Results: The scores provided by the VPs were slightly higher but comparable with those given by the CEs for global performance and for depth, logical sequence, and interviewing technique. For breadth, the VP scores were higher for 2 of the 3 students compared with the CE scores.

Conclusions: Findings suggest that the VP assessment gives results akin to those that would be generated by CEs. Developing a model for what constitutes good history-taking performance in specific contexts may provide insights into how CEs generally think about assessment.

JMIR Med Educ 2020;6(1):e14428




Virtual patients (VPs) are increasingly used in health professions education (HPE) [1,2], including the teaching of diagnostic reasoning and interviewing [3]. Despite VPs’ positive impact on learning and skill development [4-7], their usefulness and effectiveness as learning tools have been challenged [8,9], and questions have been raised about which competencies students develop through VPs [10] and how VPs align with, and complement, learning outcomes in HPE curricula [1,11]. One main issue is the lack of outcome measures to monitor the impact of VPs on student learning.

Developing and measuring specific learning outcomes is challenging for many reasons, including the inherent variability in the ways to solve complex problems in HPE [12] as well as the impact of developmental and contextual perspectives on skills and competencies [13,14]. Consequently, current outcome measures for VPs have mostly focused on pre-post satisfaction, knowledge, or global correlation with other measures or tests [15], which only provide partial insight into competency development and mastery. More specific and accurate outcome measures are required to explore further and document a VP’s potential positive impact on students’ learning. One such outcome measure is how well the assessment by a VP can reproduce teachers’ assessment of students’ performance.

Assessment aligned with teachers’ judgment could become an integral part of the utilization of VP software (1) by learners for individual practice with feedback by the VP on performance and (2) by teachers as a tool for illustration and evaluation. A VP could be used for assessing reasoning and interviewing skills [16-19] and would be readily acceptable to students [20]. Creating a realistic, credible, and multidimensional VP is challenging [21]. The complexity of assessing integration of reasoning and interviewing skills [22,23] adds further to the challenge.

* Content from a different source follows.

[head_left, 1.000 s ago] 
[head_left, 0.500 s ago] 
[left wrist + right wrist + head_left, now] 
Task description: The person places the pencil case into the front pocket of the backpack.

Our goal was to develop, and implement in a VP, an automated assessment of medical students’ history-taking skills and document how this assessment aligns with the perspectives of clinician-educators (CEs).

Assessing Medical History–Taking Skills

Medical history is central to making a correct diagnosis, with real as well as simulated patients [24,25]. Good history-taking requires both skillful diagnostic reasoning and interviewing [26]. Observation by CEs of students obtaining a patient’s history at the bedside provides a valuable (and often the only) opportunity for teaching and assessing how these twin skills are integrated [27,28]. Several tools exist and can be used to document parts of the medical history–taking skills such as the Cambridge-Calgary model [29], the History-Taking Rating Scale (HTRS) [30], the Maastricht History-taking and Advice Checklist (MAAS) [31], and the Brown Interviewing Checklist (BIC) [32].

The items assessed in these tools are broad and require human judgment to assess. For example, “picking up clues” is an item included in the section on “gathering information” of the Cambridge-Calgary model. Such items as are covered under “gathering information” may be self-evident for CEs, yet translating them into an automated assessment is complex. For instance, VP software can be set up to assess whether a student picks up verbal clues. To do this, the VP must first be programmed with specific instances in the simulation during which the patient gives a verbal clue that must be picked up. The software can then document the student’s behavior (did he or she act on the clue?) and use it as evidence that he or she did indeed pick up the clue. Picking up verbal clues is one of the many skills that could be programmed in this fashion (ie, instances and assessment of behavior), with this degree of fine granularity into a history-taking VP.

A framework is required in the development of automated assessment by VPs, modeled on how CEs’ assess history taking. Then from this framework, specific implementation rules can be programmed into a VP to provide feedback on performance to the learner (formative assessment). Once established, such a framework could eventually lead to the development of additional evaluation tools (summative assessment).

We developed a framework to precisely articulate skills assessed in history taking by breaking down their broad components into operational objective measures. To explore whether such measures can be used in the ways outlined earlier, we tested whether they were comparable with CEs’ assessments. Articulating how we assess these skills furthers our knowledge of how we assess history taking at the bedside through tools such as the Calgary-Cambridge model.

The objectives of our study were as follows: (1) to present a framework for assessing medical history–taking skills through VP software and (2) to examine, using this framework, the alignment of VP assessment with that of CEs.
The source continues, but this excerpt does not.